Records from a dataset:
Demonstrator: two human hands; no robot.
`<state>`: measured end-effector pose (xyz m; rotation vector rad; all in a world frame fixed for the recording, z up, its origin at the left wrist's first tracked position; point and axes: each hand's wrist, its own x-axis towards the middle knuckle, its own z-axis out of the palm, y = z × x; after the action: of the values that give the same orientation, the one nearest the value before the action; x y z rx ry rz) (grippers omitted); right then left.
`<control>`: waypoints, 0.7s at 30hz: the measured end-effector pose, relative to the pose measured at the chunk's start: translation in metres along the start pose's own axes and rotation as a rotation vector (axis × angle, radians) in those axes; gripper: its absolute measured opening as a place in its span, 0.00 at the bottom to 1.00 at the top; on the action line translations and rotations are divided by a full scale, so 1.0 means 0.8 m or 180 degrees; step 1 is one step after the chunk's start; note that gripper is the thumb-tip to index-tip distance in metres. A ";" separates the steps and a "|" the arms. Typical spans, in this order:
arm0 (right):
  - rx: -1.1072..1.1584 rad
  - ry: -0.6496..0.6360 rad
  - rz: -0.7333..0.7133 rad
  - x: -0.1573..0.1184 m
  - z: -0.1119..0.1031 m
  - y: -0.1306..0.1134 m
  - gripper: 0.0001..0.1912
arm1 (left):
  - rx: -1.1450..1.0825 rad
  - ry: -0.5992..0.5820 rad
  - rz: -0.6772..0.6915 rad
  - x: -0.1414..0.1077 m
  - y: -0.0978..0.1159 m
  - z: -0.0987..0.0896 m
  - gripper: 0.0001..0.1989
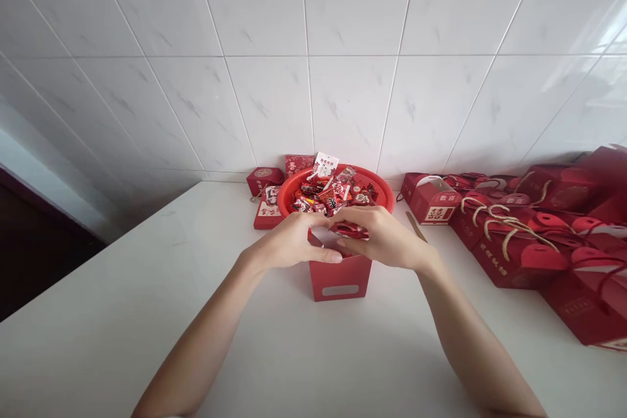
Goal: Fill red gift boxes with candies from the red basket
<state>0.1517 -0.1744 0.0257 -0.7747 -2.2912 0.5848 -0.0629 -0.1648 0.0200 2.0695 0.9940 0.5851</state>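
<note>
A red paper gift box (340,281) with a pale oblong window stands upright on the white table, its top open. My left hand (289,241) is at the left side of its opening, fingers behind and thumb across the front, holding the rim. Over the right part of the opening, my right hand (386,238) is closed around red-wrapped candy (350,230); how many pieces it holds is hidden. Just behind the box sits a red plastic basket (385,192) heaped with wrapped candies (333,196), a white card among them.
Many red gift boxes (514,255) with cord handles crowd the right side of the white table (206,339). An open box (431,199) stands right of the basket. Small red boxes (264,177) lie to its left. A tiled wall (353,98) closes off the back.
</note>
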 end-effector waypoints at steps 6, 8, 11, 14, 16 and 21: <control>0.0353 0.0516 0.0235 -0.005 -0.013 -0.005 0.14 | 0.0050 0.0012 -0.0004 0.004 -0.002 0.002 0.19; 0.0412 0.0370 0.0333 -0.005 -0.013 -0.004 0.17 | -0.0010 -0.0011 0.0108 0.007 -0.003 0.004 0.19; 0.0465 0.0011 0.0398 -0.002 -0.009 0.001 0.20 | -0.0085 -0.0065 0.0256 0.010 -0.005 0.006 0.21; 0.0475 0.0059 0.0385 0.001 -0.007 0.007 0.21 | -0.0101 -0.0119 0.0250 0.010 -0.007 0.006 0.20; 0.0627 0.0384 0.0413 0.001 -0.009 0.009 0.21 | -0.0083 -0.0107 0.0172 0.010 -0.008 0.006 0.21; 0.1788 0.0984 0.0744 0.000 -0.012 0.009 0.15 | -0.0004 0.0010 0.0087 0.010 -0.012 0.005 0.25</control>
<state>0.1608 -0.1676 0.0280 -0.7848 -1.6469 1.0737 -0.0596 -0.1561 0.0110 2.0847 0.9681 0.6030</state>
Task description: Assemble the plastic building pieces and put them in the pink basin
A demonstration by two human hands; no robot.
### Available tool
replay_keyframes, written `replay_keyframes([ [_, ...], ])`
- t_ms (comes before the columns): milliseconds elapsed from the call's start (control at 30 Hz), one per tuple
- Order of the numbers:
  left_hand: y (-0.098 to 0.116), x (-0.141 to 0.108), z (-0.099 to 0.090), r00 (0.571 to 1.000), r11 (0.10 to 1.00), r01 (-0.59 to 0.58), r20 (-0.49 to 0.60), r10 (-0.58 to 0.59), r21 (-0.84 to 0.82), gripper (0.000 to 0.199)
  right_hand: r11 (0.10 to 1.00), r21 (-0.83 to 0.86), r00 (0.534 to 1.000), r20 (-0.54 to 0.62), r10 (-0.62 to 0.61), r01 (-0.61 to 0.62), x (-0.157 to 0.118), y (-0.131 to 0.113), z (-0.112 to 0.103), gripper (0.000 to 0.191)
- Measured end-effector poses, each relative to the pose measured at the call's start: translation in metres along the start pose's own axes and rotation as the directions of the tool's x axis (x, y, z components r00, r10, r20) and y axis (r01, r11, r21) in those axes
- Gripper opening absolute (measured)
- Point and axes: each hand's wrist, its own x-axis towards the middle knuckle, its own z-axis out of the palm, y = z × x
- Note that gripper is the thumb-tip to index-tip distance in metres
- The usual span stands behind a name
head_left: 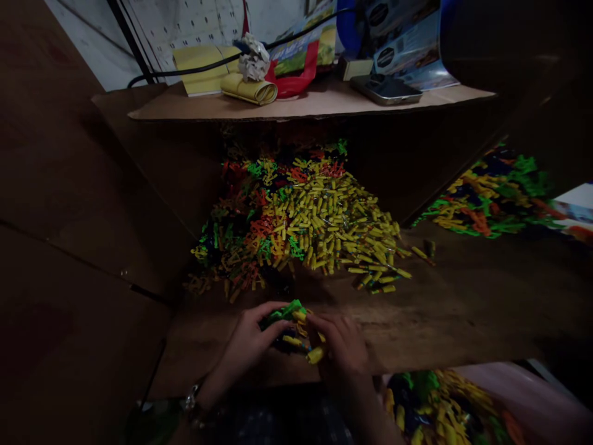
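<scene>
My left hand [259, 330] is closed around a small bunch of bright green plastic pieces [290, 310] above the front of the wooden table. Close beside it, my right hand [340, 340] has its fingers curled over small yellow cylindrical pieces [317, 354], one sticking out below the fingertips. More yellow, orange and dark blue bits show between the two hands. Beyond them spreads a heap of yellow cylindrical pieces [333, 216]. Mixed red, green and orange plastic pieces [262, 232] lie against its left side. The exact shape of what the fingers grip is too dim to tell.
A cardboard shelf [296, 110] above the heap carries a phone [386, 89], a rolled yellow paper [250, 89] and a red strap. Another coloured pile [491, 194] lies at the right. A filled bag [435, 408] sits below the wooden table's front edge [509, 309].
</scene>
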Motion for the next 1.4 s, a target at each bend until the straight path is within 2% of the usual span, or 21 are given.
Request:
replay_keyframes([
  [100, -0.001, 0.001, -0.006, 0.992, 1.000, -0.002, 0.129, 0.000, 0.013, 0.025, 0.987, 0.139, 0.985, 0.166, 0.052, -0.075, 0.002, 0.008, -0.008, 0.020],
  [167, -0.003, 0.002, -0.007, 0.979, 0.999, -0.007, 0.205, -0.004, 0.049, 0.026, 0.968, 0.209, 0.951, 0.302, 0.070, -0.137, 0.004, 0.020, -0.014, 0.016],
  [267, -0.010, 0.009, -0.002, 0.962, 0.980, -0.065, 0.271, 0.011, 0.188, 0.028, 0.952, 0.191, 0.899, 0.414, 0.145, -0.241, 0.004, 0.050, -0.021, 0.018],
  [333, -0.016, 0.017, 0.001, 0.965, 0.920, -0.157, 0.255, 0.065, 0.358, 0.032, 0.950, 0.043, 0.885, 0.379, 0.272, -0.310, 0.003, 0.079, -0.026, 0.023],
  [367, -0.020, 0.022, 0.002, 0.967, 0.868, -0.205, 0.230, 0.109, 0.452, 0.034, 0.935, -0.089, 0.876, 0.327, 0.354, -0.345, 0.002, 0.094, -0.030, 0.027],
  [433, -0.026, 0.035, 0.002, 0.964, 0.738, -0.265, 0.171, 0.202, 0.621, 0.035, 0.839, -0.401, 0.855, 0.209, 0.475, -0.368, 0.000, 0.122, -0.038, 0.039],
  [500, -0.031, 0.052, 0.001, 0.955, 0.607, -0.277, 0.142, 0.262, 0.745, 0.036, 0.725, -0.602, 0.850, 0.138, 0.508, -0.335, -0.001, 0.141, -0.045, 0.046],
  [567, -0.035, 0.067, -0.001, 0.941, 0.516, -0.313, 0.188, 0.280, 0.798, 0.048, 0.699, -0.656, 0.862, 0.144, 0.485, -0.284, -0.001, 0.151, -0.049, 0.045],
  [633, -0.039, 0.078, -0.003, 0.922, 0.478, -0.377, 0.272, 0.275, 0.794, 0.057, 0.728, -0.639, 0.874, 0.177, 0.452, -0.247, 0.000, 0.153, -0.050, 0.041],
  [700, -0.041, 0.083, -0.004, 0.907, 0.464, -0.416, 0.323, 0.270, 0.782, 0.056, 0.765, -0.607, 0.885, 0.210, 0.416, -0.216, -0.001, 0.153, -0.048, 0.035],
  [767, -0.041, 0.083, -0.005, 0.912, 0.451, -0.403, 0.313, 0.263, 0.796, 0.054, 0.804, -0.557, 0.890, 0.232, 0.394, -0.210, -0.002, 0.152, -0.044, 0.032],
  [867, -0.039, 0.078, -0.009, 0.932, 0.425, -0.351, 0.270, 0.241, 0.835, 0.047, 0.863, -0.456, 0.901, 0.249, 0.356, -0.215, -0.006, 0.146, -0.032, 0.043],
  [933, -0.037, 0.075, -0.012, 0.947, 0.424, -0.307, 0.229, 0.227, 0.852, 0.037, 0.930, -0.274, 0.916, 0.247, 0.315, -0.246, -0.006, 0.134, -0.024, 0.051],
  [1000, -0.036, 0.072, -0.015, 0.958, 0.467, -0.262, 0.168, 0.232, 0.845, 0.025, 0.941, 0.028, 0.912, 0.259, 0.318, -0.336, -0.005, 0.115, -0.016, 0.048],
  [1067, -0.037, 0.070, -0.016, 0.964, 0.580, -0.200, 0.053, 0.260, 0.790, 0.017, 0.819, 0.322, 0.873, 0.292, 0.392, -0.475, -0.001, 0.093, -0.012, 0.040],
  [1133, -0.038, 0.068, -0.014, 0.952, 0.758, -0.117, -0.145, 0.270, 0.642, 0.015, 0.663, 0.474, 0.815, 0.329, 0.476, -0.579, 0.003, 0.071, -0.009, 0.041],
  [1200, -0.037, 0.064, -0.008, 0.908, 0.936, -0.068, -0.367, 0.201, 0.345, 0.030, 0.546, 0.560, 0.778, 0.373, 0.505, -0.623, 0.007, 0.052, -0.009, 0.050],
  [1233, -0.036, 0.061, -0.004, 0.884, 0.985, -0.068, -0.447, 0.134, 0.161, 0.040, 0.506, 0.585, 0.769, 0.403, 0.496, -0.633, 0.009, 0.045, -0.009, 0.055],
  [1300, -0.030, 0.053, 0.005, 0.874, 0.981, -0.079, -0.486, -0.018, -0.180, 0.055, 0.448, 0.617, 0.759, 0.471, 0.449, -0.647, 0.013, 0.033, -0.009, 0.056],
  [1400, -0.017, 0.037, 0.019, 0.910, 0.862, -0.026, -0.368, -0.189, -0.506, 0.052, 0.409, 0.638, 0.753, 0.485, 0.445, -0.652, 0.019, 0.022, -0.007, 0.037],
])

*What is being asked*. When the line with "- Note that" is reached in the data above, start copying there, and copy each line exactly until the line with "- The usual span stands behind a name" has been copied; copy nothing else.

*Task solution*.
- Note that gripper is the thumb-tip to index-tip distance in metres
- The usual span stands behind a name

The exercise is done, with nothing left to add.